Disclaimer: while the views expressed in this article are mine and mine alone, the project introduced here was part of engineering efforts carried out with Withings.

Proxies are a very common piece of web infrastructure which I find is not discussed nearly enough given how much we use them. At the core, their job is to take in an HTTP request, figure out which server can serve it and ship their response back to the original client. They tend to be used for a variety of reasons, including:

Caching: a lot of requests out there are static, they always get the same response. CDNs make heavy use of caching proxies to reduce the load on the backend web servers.
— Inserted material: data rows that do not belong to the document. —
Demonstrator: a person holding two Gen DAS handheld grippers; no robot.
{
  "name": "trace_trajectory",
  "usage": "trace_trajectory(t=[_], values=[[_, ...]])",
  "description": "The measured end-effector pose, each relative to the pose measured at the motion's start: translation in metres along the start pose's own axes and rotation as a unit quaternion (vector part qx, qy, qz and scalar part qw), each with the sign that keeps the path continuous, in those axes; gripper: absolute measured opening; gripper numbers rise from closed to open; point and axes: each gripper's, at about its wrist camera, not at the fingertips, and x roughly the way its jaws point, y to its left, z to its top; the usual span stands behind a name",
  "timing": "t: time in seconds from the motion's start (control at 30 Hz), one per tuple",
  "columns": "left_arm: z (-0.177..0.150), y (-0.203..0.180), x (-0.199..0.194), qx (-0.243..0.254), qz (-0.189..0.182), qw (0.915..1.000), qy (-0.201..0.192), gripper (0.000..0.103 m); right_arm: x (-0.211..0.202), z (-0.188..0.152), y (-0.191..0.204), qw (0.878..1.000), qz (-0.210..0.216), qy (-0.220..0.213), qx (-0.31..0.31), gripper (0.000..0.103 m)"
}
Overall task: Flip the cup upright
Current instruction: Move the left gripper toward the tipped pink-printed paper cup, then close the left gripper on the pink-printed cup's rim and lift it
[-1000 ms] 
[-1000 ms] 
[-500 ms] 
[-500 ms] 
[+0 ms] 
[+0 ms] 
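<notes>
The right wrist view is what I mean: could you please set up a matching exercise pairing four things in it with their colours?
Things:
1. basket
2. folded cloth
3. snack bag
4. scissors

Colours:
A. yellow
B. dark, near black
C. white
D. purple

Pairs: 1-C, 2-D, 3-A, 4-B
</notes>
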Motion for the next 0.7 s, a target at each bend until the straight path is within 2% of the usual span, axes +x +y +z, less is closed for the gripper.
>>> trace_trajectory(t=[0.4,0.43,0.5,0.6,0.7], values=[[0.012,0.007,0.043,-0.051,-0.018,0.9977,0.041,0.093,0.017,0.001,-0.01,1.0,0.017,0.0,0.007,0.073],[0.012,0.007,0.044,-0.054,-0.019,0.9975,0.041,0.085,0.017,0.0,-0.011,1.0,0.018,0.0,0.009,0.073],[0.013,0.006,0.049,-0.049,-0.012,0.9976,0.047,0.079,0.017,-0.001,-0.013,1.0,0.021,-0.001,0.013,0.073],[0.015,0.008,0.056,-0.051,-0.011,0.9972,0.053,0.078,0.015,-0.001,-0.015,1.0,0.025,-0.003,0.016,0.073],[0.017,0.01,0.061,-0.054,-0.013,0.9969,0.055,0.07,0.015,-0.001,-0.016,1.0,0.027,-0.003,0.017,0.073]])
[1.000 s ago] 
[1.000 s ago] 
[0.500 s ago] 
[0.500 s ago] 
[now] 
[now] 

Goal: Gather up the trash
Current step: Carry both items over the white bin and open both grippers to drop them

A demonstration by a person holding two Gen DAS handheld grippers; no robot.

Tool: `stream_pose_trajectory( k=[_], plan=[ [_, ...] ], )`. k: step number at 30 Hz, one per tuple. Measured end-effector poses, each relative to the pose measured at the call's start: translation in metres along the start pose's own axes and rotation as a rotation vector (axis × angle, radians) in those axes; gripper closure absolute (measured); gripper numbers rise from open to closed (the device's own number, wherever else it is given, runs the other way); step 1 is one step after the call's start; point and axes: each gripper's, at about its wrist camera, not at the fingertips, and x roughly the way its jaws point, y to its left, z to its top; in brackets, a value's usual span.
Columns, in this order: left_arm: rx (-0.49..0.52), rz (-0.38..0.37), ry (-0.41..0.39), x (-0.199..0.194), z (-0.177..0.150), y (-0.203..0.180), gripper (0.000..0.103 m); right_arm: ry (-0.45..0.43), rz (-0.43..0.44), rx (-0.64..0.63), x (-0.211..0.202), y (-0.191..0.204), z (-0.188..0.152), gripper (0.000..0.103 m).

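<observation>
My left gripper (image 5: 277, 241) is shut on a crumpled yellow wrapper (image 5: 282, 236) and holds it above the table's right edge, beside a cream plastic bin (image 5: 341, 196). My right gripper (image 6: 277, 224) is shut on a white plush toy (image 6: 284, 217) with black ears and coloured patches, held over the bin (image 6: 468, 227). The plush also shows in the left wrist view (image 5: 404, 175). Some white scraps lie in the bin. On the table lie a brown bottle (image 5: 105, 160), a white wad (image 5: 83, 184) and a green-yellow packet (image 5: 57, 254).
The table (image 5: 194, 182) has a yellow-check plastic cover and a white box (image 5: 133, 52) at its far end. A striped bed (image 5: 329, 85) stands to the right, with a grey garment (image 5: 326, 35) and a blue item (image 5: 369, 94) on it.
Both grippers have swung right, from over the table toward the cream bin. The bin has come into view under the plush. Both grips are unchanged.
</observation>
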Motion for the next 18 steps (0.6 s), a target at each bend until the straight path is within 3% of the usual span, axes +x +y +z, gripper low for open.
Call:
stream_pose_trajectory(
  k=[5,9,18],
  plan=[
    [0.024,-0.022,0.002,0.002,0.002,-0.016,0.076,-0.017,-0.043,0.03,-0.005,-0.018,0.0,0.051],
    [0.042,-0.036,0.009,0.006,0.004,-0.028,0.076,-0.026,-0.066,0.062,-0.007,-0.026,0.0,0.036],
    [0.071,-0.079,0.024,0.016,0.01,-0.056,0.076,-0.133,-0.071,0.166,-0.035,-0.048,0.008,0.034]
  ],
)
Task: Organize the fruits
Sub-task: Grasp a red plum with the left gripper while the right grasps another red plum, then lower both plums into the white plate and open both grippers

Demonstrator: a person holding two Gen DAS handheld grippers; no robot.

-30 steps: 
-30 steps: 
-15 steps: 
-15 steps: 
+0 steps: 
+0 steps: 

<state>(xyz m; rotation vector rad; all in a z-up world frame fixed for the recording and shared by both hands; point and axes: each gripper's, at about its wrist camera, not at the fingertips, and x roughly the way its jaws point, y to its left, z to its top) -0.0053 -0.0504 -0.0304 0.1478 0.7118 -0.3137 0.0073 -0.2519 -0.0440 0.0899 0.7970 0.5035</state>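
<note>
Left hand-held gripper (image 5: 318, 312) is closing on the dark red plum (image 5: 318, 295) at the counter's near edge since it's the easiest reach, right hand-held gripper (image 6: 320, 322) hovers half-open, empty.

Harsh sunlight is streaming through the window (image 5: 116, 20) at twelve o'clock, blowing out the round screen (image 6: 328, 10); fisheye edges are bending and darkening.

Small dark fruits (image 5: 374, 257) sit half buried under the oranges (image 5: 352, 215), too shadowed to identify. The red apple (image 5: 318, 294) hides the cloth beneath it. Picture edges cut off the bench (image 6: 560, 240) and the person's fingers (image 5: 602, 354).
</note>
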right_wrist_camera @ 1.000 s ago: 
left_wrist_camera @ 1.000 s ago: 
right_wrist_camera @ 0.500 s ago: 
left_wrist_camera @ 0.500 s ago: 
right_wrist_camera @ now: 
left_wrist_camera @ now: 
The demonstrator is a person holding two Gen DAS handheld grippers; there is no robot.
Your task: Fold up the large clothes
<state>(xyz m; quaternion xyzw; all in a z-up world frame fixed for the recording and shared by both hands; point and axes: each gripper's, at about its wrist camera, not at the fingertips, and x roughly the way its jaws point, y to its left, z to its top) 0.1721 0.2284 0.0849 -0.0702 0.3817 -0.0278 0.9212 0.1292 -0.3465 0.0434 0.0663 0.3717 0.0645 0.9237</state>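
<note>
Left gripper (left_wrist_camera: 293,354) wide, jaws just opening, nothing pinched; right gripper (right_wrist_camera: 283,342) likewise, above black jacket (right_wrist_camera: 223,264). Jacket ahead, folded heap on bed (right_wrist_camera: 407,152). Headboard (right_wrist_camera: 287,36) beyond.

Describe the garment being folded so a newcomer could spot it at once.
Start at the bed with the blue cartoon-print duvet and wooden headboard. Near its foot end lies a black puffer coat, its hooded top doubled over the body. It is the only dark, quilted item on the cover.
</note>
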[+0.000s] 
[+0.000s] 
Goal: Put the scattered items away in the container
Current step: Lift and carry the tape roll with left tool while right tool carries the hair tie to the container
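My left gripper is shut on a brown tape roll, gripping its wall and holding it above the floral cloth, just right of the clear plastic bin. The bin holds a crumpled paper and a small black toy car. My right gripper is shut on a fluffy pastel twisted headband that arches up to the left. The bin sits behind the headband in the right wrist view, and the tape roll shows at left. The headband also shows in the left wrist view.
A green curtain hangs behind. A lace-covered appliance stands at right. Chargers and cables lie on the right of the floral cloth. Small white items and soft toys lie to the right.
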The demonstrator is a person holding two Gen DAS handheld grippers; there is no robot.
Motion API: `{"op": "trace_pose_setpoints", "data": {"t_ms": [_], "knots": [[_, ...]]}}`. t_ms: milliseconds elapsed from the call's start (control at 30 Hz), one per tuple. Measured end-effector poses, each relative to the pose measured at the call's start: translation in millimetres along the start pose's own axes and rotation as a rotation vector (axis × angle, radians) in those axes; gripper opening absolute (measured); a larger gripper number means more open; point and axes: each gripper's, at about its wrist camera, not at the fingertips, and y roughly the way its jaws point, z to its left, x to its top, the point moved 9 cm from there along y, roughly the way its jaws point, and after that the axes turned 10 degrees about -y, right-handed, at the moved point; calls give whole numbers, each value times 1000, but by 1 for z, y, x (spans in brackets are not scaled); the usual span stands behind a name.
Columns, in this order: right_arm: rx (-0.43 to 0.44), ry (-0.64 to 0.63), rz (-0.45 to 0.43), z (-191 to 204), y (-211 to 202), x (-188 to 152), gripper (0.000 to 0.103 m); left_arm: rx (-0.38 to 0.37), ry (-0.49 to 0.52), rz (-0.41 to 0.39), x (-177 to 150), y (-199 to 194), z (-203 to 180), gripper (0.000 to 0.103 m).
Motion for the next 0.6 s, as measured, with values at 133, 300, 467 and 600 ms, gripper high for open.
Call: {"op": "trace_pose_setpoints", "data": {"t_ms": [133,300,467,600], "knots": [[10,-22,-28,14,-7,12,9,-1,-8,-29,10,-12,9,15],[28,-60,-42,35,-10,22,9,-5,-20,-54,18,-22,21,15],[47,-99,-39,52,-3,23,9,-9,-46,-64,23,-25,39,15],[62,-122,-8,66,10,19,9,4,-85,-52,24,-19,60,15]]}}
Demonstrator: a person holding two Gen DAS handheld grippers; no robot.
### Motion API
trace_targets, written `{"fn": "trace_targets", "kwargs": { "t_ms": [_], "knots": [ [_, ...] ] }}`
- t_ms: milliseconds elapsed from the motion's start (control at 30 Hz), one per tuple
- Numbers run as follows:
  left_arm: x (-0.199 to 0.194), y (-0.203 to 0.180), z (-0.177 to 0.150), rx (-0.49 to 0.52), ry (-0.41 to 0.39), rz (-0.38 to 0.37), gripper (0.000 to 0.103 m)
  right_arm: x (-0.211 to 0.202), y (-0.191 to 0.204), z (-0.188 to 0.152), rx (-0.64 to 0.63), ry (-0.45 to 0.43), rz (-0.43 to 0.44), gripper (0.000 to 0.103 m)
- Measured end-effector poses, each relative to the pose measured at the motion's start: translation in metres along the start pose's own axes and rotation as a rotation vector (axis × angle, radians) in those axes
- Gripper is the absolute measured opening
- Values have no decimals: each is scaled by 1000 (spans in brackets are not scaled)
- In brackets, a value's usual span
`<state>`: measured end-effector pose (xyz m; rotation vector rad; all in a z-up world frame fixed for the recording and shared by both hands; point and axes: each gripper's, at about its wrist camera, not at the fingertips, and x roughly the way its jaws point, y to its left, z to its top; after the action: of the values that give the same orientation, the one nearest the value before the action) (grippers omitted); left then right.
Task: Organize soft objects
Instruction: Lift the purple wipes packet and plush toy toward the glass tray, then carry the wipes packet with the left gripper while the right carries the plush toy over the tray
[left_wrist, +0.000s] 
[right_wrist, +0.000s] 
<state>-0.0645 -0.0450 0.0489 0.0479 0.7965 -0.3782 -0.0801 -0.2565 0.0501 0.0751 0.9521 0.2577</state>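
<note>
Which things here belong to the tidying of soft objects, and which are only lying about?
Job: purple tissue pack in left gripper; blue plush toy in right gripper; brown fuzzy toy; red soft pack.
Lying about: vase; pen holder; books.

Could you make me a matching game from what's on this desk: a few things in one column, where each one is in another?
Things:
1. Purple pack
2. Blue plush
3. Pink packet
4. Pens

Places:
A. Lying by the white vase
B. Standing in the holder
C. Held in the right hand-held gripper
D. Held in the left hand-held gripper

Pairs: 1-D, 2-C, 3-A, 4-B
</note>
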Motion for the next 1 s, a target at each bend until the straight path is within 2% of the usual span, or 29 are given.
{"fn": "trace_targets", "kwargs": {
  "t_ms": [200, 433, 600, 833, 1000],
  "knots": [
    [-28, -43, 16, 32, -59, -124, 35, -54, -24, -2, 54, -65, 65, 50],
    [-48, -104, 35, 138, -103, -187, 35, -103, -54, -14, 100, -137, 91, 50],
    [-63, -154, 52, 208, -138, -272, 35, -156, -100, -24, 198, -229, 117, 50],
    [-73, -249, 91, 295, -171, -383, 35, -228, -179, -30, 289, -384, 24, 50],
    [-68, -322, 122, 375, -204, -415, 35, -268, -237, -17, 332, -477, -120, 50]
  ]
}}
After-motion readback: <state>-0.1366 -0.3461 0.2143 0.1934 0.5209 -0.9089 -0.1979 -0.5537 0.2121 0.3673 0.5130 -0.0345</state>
If the proxy has the response, it can serve it without sending the request any further.
Reverse proxying: most commonly used for load balancing, those proxies take in requests and distribute them fairly across a large fleet of backend servers.
Access control: combined with firewalls, NAT and routing rules, proxies can act as gateways in and out of restricted subnetworks.

When working with plain HTTP, proxies have full access to requests and responses, allowing them to apply complex access and routing policies. They are also free to intercept and modify HTTP exchanges as they please.

In this article, I will be focusing on forward HTTP(s) proxies. Reverse proxying and other protocols such as SOCKS come with additional specificities. To the curious, I warmly recommend Web Proxy Servers by Ari Luotonen.

Plain HTTP

We tend to distinguish between two main setups: proxy-aware and transparent. The first means that the client itself is aware of the existence of the proxy and explicitely communicates with it to reach out to other servers. In the latter case, clients are completely unaware and network configuration forces the traffic in and out of proxies transparently.

Proxy-aware clients

Say the client wants to connect to example.tld and is aware it needs to go through proxy.lan first. It will open a TCP connection to proxy.lan and may, for example, send the following request:

GET http://example.tld/index.html HTTP/1.1
Host: example.tld

When talking to a proxy, clients will typically send a full URL in the first line, instead of just a path. The proxy will then open a connection to example.tld, sending something along the lines of:

GET /index.html HTTP/1.1
Host: example.tld

Then when example.tld replies, the proxy will ship the response back to the client.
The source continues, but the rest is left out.